That record was written, “just after doing an arena tour with The 1975. I was like, ‘I wanna make music that can fill this arena.’” Certainly, she met her own brief: Fake It Flowers is full of what she calls “pop-rock bangers”, inspired largely by guitar bands like The Cardigans and The Smashing Pumpkins. At the beginning of 2020, she’d been shortlisted for the BBC’s Sound of 2020 poll and the BRITs’ Rising Star award. In the final chapter of her ascendancy, Fake It Flowers cemented her place as a bonafide talent, with both critics and her adoring fanbase. Looking back, the album feels like it played a part in the stirrings of a major trend towards 90s and 00s revivalism among Gen Z more generally. For Laus, however, who was 19 when she was working on the album and had only just turned 20 when it came out, the whole thing was kind of a teenage phase.

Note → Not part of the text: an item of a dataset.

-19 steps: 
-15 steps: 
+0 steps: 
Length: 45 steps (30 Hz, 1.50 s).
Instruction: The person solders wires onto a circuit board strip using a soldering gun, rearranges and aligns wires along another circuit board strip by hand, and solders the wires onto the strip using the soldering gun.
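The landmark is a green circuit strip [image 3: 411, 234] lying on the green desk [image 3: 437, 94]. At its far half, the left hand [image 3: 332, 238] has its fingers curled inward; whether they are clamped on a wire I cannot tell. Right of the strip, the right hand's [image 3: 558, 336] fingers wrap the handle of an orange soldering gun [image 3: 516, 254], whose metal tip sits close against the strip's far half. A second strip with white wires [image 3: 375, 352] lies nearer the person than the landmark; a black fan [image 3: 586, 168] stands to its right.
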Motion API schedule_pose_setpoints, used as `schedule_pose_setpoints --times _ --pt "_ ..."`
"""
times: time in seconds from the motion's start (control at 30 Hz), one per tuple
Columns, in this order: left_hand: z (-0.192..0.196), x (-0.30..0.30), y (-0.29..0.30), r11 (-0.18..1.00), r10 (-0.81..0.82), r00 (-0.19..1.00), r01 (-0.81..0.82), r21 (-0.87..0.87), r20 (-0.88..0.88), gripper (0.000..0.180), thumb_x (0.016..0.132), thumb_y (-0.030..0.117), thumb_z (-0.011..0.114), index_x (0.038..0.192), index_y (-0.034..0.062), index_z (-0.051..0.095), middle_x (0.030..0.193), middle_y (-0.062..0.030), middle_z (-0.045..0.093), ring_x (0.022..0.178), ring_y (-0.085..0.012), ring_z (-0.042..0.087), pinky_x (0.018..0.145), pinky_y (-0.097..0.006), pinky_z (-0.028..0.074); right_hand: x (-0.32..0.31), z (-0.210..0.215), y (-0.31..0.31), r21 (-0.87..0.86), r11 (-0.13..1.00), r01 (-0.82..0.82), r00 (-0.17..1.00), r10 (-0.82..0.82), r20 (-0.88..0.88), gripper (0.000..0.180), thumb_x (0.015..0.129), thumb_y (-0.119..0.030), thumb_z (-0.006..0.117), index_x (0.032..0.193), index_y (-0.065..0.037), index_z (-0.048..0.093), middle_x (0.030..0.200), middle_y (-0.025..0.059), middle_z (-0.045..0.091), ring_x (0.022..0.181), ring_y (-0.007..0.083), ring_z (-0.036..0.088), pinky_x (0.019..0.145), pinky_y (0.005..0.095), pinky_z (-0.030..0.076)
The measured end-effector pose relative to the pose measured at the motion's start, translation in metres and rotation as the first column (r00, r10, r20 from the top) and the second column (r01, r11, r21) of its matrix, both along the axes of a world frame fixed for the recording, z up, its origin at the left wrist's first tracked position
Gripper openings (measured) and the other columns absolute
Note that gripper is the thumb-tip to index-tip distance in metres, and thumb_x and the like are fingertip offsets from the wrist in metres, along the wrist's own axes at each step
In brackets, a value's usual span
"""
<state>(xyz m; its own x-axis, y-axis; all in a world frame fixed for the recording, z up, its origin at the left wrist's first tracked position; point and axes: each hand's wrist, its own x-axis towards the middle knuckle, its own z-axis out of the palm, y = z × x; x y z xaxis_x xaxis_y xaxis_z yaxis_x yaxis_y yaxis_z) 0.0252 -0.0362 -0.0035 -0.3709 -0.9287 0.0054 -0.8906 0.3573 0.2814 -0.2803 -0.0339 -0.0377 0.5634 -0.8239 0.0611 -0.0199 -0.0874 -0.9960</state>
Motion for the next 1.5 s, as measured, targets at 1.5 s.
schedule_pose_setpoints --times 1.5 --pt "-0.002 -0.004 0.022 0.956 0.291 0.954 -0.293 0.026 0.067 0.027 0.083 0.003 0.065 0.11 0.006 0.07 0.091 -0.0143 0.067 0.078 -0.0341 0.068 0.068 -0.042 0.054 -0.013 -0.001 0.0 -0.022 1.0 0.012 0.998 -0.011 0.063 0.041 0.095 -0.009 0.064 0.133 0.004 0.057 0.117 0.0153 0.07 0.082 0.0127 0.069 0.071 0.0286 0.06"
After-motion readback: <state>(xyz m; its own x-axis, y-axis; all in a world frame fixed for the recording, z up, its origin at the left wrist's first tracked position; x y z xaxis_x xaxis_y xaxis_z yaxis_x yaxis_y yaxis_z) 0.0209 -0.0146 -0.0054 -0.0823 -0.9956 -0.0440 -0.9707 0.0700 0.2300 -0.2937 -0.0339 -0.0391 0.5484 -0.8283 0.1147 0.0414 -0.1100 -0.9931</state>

“I love Fake It Flowers and those songs, but it represents 19-year-old Bea. It does feel very different to who I am now”
— beabadoobee
“After Fake It Flowers, a lot of the pop-punk and Y2K [genre] got so big, but it was weird because I completely grew out of it whilst I was doing the press. I think that genre-wise, it was almost kind of forced,” she says of her debut. “So, everyone else was doing it and I was kind of getting cringed out by everything. I love the record and I love playing those songs, but it represents 19-year-old Bea, and it does feel very different to who I am now.”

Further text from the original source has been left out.